Dorsenne's dispatch was crassly enciphered, as bad in its way as the General Montbrun letter of August 1811 that had proven vital to the breaking of the Army of Portugal code. Given the much greater size of the
Grand Chiffre,
the damage resulting from this inept staff work was considerably less, but damage there was because this note could be used to begin a substantial attack on the Great Paris Cipher. Mixing in and out of code gives far too much away, an effect that is more pronounced in its original French, since the gender of nouns or form of verbs can reveal much.

Taking the second paragraph, which begins “In the letter of 16th March, 1207 announced 516.1264 was giving, … ” it is fairly clear that 1207 is a person. The construction “announced 516” is also interesting, since the normal use of language dictated the word
that
must follow. Does 516 mean
that,
or is it just the letter
t,
a bigram for
th
or even a blank, with 1264 meaning
that?

A little later on, we see “I would humbly assure 73.516.918 will not …” The code 516 is repeated. The sense of this second phrase is clearly something like: “I humbly assure you,” or HM or the King, whoever, “that …” There seems to be a likelihood 516 does indeed mean
that.
This becomes all the clearer with what follows this code number. In French, “918
ne negligerai aucune occasion,”
the tense and person of the verb
to neglect
makes it apparent that 918 must mean
je,
or L Examining the passage, it is clearly a good working hypothesis that 516 means
that
and 918 I.

As he sat struggling with this puzzle, Scovell's superb grasp of French grammar and syntax was his best weapon. His ability to absorb language was quite remarkable. Having landed in Iberia with Latin and some Italian, he had quickly obtained a sophisticated grasp of Spanish, noting in his journal following an evening's entertainment with Spanish hosts just a few months later: “I could easily perceive that the double entendre was the grand substitute for real wit.” With French, he had the benefit of having studied the language for twenty years and was therefore able to fill in the blanks in ciphered passages better than almost anyone else at headquarters could have done.

Going back to the first part of the second paragraph of Dorsenne's letter, if 516 on its own means
that,
then 1264 is likely to be another individual. Attacking these passages something begins to emerge: that numbers from 1201 up represent many individuals, names of particular armies and places.

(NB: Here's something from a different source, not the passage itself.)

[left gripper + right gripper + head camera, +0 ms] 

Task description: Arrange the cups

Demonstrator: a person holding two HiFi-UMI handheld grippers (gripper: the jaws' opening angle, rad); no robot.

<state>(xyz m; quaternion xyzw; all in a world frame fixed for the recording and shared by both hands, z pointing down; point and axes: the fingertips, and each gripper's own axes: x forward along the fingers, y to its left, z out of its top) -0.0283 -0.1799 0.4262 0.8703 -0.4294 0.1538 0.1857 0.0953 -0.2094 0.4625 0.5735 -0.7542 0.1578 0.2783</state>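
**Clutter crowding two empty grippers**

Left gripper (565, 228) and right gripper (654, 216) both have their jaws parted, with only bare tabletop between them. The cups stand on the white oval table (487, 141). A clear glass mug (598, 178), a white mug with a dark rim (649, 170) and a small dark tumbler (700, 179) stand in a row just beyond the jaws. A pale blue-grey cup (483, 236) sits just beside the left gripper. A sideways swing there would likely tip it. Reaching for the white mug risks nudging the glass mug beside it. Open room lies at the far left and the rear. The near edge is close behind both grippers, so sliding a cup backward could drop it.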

It may be recalled that several months before, when the
Grand Chiffre
arrived at Joseph's headquarters, it had consisted of a 1750-type cipher table of twelve hundred numbers previously filled out in Paris. In expanding the table to include terms used in Peninsular warfare (by simply gluing on two farther columns of one hundred numbers each) the staff officers responsible had made the mistake of adding their new codes entirely in the columns marked 1201 to 1400. So 1201, the first of the coding numbers created by this expedient, stood for Malaga, 1202 for Valladolid, and various other numbers for the commanders and armies found in the Iberian theater of war. Certain military terms were also contained in this appendix of ciphering numbers: 1330, for example, meant
gunpowder;
1392 was the French National Guard.

It would have made more sense for Joseph's staff to have created a completely new cipher in which these terms were spread throughout the numbering as a whole, rather than being mostly confined to those between 1201 and 1400. Evidently, secret writing was a strange alchemy to the officers of Joseph's staff and they did not feel confident enough to alter the basic table that had been sent to them; it was evidently the fruit of endless cogitation by the savants at the foreign ministry. The effect of all this was that before Major Scovell or Wellington had ever clapped eyes on this Great Cipher, it had been weakened, albeit slightly, by the very people responsible for securing the French army's messages. It was not the case that
all
Peninsular terms and names were confined to that limited range of codes, because the original diplomatic code (sent out from Paris) did have entries for Madrid (it was 505) and a few other relevant places.